Thursday 3 January 2008

Whoops, Microsoft have done it again ...

Way back in June, I blogged about the problems that Microsoft's DocX format was causing for scientific journals and document exchange. [This post resulted in an email exchange with a journalist at the WSJ and might have ended up as a source for a story, but the story didn't eventuate]

Well Microsoft have done it again. According to Wired, the latest update for Office 2003 prevents access to a lot of pre Office 97 documents.

Now a lot of people won't give a stuff, but if you're into digital archiving you may do.

There's an unresolved argument in the digital archiving world between preserving legacy files exactly as generated and converting them to a standard format and verifying the content remains the same. The core of the dispute is that parsers and conversion utilities can have bugs, especially as regards layouts fonts etc and a convert only policy can result in implicit meaning being lost, eg in poetry. Pro conversionists say that on the whole only the content is important and you can handle special cases by hand.

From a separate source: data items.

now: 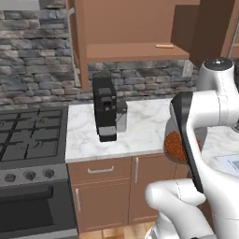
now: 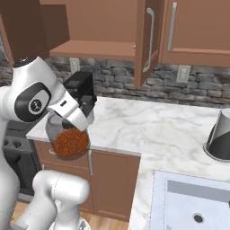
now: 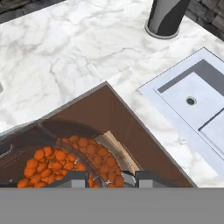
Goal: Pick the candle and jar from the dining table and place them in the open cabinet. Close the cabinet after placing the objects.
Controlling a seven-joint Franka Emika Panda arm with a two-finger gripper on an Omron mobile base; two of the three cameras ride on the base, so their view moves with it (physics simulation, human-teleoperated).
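Pincer: pinching the jar
Jar: up in the air, beside the counter
Cabinet: open

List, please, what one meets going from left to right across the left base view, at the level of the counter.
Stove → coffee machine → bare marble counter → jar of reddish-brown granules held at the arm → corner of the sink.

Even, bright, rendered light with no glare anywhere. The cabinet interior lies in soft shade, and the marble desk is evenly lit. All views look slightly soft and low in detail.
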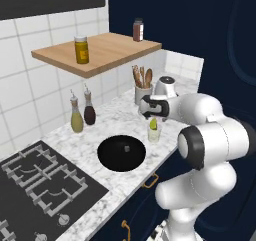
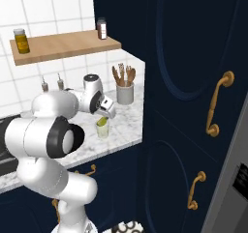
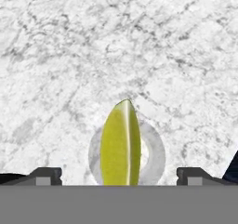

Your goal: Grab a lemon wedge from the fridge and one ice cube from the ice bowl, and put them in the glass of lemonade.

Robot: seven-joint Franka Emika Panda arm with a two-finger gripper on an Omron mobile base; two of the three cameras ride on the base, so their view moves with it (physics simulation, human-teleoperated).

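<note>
Lemon wedge (image 3: 121, 144) stands upright in the glass of lemonade (image 3: 155, 155) as we look down along our hand: its yellow-green peak rises above the clear rim, and our two dark fingertips (image 3: 45, 175) sit far apart on either side of the glass, touching neither it nor the wedge. Our gripper (image 1: 152, 116) hangs spread wide and empty just above the tumbler (image 1: 154, 132), which sits near the front edge of the marble worktop (image 1: 112, 120). Beside it, toward the stove (image 1: 42, 182), lies the black ice bowl (image 1: 121, 153), also near the front edge. Two spouted bottles (image 1: 83, 114) stand by the tiled wall, and a utensil holder (image 1: 143, 92) sits toward the back of the worktop.
</note>
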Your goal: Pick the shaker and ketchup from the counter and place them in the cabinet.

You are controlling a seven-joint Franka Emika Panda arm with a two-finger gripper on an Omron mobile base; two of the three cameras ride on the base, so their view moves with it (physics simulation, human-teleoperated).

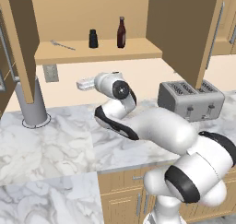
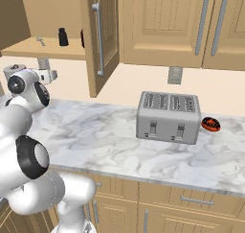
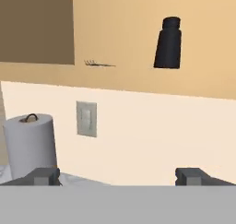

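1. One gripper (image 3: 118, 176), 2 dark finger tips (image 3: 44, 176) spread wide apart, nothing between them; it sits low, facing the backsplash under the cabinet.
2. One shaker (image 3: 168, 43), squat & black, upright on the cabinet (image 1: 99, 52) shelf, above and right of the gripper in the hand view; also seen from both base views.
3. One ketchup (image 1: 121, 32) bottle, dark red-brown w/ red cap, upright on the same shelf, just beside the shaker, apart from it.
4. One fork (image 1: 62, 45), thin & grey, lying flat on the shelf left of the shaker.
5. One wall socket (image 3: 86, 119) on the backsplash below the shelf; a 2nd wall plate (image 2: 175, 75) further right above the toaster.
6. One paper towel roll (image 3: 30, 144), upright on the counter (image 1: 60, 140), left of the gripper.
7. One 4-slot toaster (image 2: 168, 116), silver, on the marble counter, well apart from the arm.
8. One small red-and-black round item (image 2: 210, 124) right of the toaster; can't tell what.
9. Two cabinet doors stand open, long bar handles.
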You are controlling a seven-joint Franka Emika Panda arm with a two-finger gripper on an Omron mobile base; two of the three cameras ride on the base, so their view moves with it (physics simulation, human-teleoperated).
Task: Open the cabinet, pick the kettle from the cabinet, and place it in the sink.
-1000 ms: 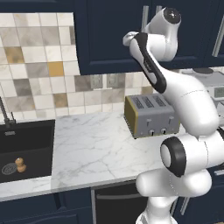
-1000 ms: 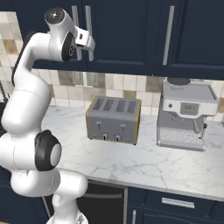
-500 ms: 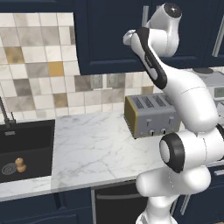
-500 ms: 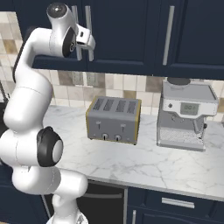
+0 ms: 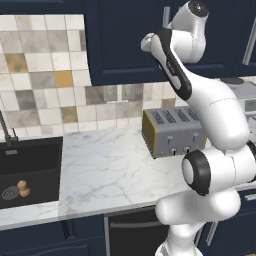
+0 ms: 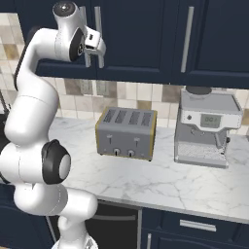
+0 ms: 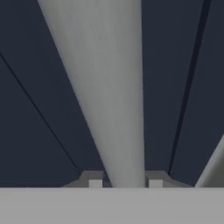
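Note:
The cabinet is a navy wall cupboard above the counter, and its tall doors are closed. My gripper is raised against the left door pair, at the silver bar handles. In the hand view one handle runs straight up between my fingertips, which press on both of its sides, so my gripper is shut on it. A second handle crosses the lower right corner. The kettle is hidden. The black sink lies at the far left of the counter.
A silver four-slot toaster stands on the marble counter below my hand. A coffee machine stands to its right. In the basin a small brown object lies beside the drain, with the faucet behind.
My fingers have closed from wide open onto the cabinet handle. The arm has risen slightly toward the door; nothing else moved.

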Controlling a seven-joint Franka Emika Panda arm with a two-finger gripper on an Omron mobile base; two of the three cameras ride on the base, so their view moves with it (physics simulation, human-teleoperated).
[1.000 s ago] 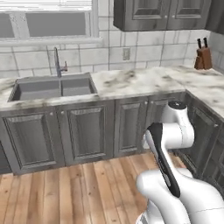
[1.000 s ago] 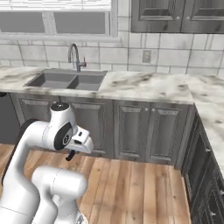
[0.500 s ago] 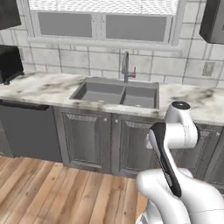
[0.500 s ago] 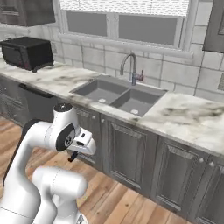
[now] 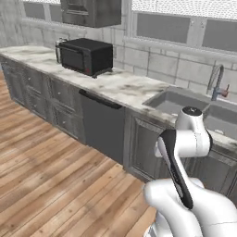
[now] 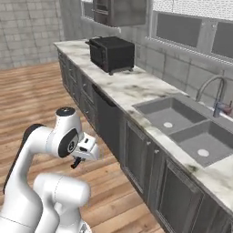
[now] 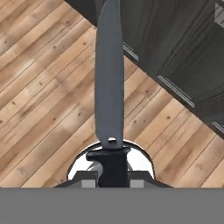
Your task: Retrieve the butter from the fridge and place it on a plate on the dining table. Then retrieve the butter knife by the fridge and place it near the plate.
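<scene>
My gripper (image 7: 113, 176) is shut on the butter knife (image 7: 108, 83), holding it by its black handle. The long dark grey blade points away from the hand, over the wooden floor and the dark cabinet fronts. In the right base view the gripper (image 6: 77, 162) hangs under the white hand, low in front of the cabinets, with the dark knife handle just showing below it. The butter, the fridge, the plate and the dining table are out of view.
A marble counter (image 5: 118, 85) runs along the wall over dark grey cabinets (image 6: 136, 157). On it stands a black microwave (image 5: 85, 55), with a double sink (image 6: 182, 125) and its faucet (image 6: 214, 93) further right. Open wooden floor (image 5: 46, 171) lies to the left.
The whole picture has shifted: the base has turned left along the counter, so the sink slid right and the microwave came into view. The knife stays in the shut gripper.
</scene>
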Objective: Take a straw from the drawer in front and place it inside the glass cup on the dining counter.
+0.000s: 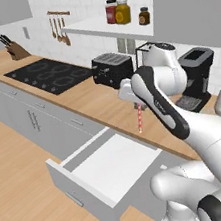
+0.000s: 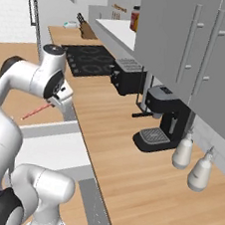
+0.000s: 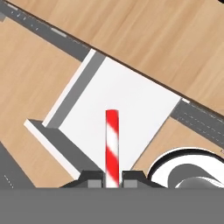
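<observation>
The hand [image 3: 112, 178] is seen pinching the straw [image 3: 112, 146] by its upper end, the two fingers pressed against it from either side. The straw is carried clear above the open drawer [image 1: 109, 171], hanging down in front of the tabletop [image 1: 101, 104]. The straw is judged to be very light, thin and smooth, so it can slip or swing in the grip, and it may be crushed if squeezed hard. A hold near one end is judged best, leaving the long free end to be lowered into a cup.
</observation>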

The pragmatic solution is to do both. Maintains access and maintains the original just in case a parsing problem is uncovered later down the track.

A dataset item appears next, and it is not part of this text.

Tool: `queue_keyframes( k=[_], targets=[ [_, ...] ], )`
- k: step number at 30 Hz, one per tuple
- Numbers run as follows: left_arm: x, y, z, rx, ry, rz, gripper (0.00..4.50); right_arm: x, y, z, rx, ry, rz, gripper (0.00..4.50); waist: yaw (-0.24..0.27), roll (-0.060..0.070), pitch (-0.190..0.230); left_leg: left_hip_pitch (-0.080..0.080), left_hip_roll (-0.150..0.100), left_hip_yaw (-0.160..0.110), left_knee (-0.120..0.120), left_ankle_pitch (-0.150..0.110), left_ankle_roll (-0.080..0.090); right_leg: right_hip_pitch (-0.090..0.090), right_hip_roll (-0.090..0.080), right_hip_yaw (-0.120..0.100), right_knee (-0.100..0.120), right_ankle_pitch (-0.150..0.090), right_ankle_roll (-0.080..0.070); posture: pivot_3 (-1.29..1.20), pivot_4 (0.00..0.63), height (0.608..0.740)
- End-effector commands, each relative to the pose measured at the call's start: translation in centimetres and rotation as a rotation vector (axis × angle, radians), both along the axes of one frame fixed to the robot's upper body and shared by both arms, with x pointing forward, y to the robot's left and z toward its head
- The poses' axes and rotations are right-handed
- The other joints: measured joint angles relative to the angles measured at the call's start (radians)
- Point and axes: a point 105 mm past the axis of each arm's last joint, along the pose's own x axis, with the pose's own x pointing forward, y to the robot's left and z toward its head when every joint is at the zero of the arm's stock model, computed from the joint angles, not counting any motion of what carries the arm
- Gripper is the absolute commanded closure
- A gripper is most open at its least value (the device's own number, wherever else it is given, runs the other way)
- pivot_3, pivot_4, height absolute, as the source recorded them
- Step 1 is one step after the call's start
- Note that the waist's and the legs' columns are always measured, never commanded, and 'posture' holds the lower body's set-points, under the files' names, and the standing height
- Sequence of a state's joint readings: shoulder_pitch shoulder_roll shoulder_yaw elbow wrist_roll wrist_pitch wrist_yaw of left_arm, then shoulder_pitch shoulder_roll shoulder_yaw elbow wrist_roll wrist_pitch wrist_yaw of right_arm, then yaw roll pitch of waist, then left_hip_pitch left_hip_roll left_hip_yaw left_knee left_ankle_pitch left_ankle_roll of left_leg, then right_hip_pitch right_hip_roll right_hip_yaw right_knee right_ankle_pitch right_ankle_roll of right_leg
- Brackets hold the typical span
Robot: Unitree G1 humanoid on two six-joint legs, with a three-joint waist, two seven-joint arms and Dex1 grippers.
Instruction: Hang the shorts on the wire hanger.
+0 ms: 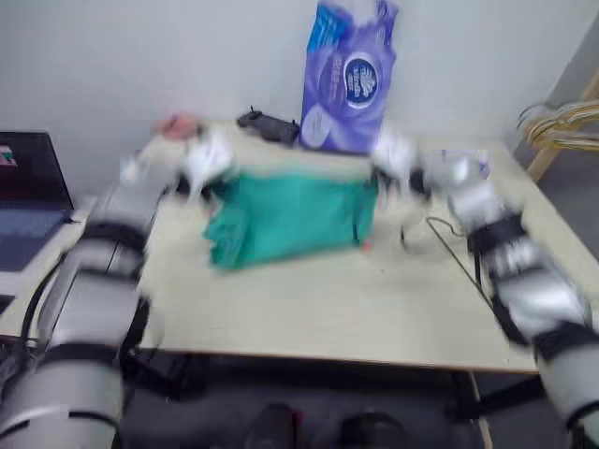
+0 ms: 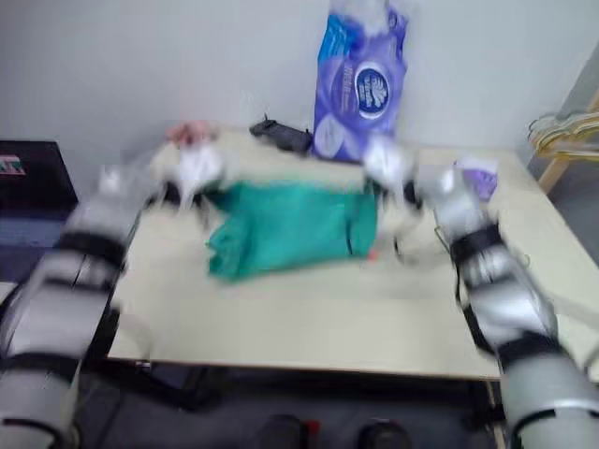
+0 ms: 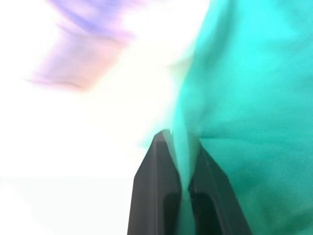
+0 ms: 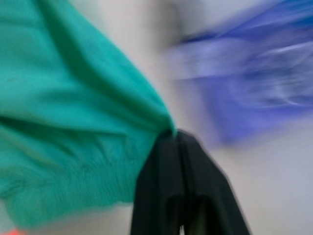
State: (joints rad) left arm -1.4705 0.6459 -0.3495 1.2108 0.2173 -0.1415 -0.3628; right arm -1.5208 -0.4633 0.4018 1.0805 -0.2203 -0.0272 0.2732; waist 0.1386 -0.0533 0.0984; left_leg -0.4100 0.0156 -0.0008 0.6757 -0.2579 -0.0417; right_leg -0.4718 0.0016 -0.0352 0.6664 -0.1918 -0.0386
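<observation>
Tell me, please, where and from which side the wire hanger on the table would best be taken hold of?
Probably at the near corner of the wire hanger, coming from above on the robot's right. It lies flat on the table, beside the shorts, so only its thin wire offers a pinch. Both grippers are shut on the shorts' upper corners, left gripper and right gripper, so one must release first.

Pale table (image 1: 309,318) bearing: teal shorts (image 1: 285,220) at centre; thin wire hanger (image 1: 459,257) at right; purple pack (image 1: 348,79), black controller (image 1: 267,124) and pink cloth (image 1: 178,123) along the far edge.
</observation>
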Motion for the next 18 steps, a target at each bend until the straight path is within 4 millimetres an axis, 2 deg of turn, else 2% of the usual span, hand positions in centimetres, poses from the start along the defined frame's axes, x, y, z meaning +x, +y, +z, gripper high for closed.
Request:
queue_keyframes(
  k=[1, 2, 3, 4, 6, 7, 9, 11, 12, 13, 14, 15, 16, 18],
  targets=[
    [-6.5, 6.0, 15.3, -0.211, -0.606, 0.209, 4.47, -3.2, -5.6, 9.3, 0.090, -0.490, -0.161, 4.50, -0.009, -0.008, -0.009, -0.011, -0.001, 0.003, -0.004, -0.002, -0.005, -0.011, 0.001, 0.003, 0.000, -0.002, -0.001, 0.16, 0.000, 0.740],
    [-7.0, 5.9, 16.2, -0.203, -0.615, 0.180, 4.47, -3.2, -4.5, 9.0, 0.053, -0.482, -0.094, 4.50, -0.019, -0.004, -0.021, -0.014, -0.001, 0.007, -0.016, -0.004, -0.006, -0.019, -0.001, 0.006, -0.006, -0.003, -0.001, 0.16, 0.000, 0.740],
    [-7.2, 5.6, 16.4, -0.199, -0.596, 0.144, 4.47, -2.9, -3.6, 7.7, 0.047, -0.438, -0.027, 4.50, -0.030, 0.001, -0.036, -0.009, -0.002, 0.013, -0.018, -0.009, -0.009, -0.018, -0.002, 0.009, -0.010, -0.006, 0.001, 0.16, 0.000, 0.740],
    [-6.5, 5.3, 15.4, -0.192, -0.529, 0.098, 4.47, -2.3, -3.0, 5.7, 0.026, -0.378, 0.019, 4.50, -0.042, 0.012, -0.048, -0.002, -0.002, 0.014, -0.022, -0.015, -0.008, -0.014, -0.004, 0.011, -0.008, -0.008, 0.002, 0.16, 0.000, 0.740],
    [-4.5, 4.6, 10.9, -0.125, -0.317, 0.022, 4.47, -1.5, -2.1, 1.5, 0.019, -0.248, 0.111, 4.50, -0.061, 0.026, -0.062, 0.032, -0.007, 0.018, -0.034, -0.033, 0.021, 0.025, -0.011, 0.008, -0.022, -0.028, 0.017, 0.16, 0.000, 0.740],
    [-3.5, 4.5, 7.7, -0.095, -0.176, -0.021, 4.47, -1.3, -1.6, -0.7, 0.018, -0.162, 0.166, 4.50, -0.066, 0.027, -0.062, 0.039, -0.010, 0.026, -0.029, -0.044, 0.024, 0.035, -0.012, 0.004, -0.023, -0.044, 0.024, 0.17, 0.005, 0.740],
    [-2.8, 4.7, 2.5, -0.065, 0.049, -0.081, 4.47, -1.3, -1.4, -3.1, 0.046, -0.065, 0.233, 4.50, -0.079, 0.028, -0.060, 0.047, -0.019, 0.031, -0.028, -0.043, 0.029, 0.040, -0.018, 0.011, -0.018, -0.047, 0.027, 0.17, 0.019, 0.740],
    [-3.1, 5.1, -2.5, -0.010, 0.247, -0.161, 4.47, -1.6, -0.8, -6.6, 0.003, 0.072, 0.307, 4.50, -0.092, 0.027, -0.055, 0.038, -0.020, 0.030, -0.016, -0.042, 0.031, 0.033, -0.020, 0.015, -0.006, -0.045, 0.030, 0.17, 0.023, 0.740],
    [-3.5, 5.6, -5.0, -0.007, 0.337, -0.184, 4.47, -1.9, -0.6, -8.1, 0.001, 0.128, 0.347, 4.50, -0.095, 0.025, -0.052, 0.031, -0.021, 0.028, -0.008, -0.042, 0.031, 0.027, -0.020, 0.015, 0.000, -0.045, 0.030, 0.17, 0.030, 0.740],
    [-4.6, 6.2, -8.3, 0.018, 0.460, -0.235, 4.47, -2.4, -0.6, -10.8, -0.034, 0.227, 0.377, 4.50, -0.101, 0.024, -0.051, 0.026, -0.020, 0.026, -0.005, -0.041, 0.031, 0.024, -0.020, 0.014, 0.001, -0.043, 0.030, 0.17, 0.034, 0.740],
    [-5.5, 6.6, -10.4, 0.032, 0.539, -0.272, 4.47, -2.9, -0.7, -12.5, -0.054, 0.291, 0.395, 4.50, -0.110, 0.024, -0.051, 0.023, -0.018, 0.023, -0.001, -0.042, 0.031, 0.023, -0.021, 0.014, 0.001, -0.042, 0.030, 0.17, 0.042, 0.740],
    [-7.5, 7.5, -14.9, 0.036, 0.695, -0.325, 4.47, -4.4, -0.6, -15.7, -0.056, 0.411, 0.440, 4.50, -0.115, 0.024, -0.051, 0.024, -0.017, 0.020, -0.001, -0.042, 0.031, 0.025, -0.021, 0.014, 0.000, -0.042, 0.030, 0.17, 0.043, 0.740],
    [-9.6, 8.3, -18.1, 0.046, 0.809, -0.368, 4.47, -6.3, -0.4, -18.2, -0.070, 0.508, 0.484, 4.50, -0.117, 0.024, -0.051, 0.026, -0.018, 0.020, -0.001, -0.042, 0.032, 0.027, -0.022, 0.014, -0.002, -0.042, 0.030, 0.16, 0.053, 0.740],
    [-12.6, 8.9, -21.5, 0.052, 0.930, -0.418, 4.47, -9.2, 0.0, -20.5, -0.086, 0.603, 0.537, 4.50, -0.119, 0.026, -0.050, 0.031, -0.016, 0.019, 0.000, -0.046, 0.037, 0.031, -0.022, 0.015, -0.001, -0.042, 0.030, 0.16, 0.059, 0.740]
  ],
)
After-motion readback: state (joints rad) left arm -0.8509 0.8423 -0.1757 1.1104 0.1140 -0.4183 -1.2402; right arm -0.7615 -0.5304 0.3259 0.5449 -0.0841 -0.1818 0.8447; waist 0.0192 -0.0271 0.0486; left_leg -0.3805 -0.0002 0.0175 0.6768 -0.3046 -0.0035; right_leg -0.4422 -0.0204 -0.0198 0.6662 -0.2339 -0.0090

Now, while it's true to say that you can use Open Office and related products to read these legacy files, Microsoft's move lends weight to the pro-conversion camp, purely because almost everyone uses Office, and because people using Office can no longer read these formats, there's less pressure on the Open Office crew to maintain these filters, and so, little by little a format dies and if we want to maintain access to content we have to convert, and perhaps we lose a little bit of implicit meaning.

And while we could convert these documents to PDF/A or ODF to avoid the risk of this happening again, verifying documents to ensure the conversion was accurate is just too big a job that it's not going to happen. So a little bit of the human experience dies.

And while you can argue that it's a plausible guess that 99.5% of these documents are of no significance whatsoever consider the following story:

From the time of Augustus to the reforms and changes of the later Roman Empire - a period of around three hundred years - Roman soldiers were paid quarterly. And when they were paid they were given an individual statement of account covering deductions, payments for food, lost equipment and so on. During most of this time the army was around 40,000 men, so we can say that there must have been 4*40000*300 of these statements produced, ie something around forty eight million. So many that any single statement was not of any significance whatsoever. So they got thrown away, used to wrap equipment, used in toilets and so on, with the result that there are only around three partial copies left, all of which are of tremendous significance.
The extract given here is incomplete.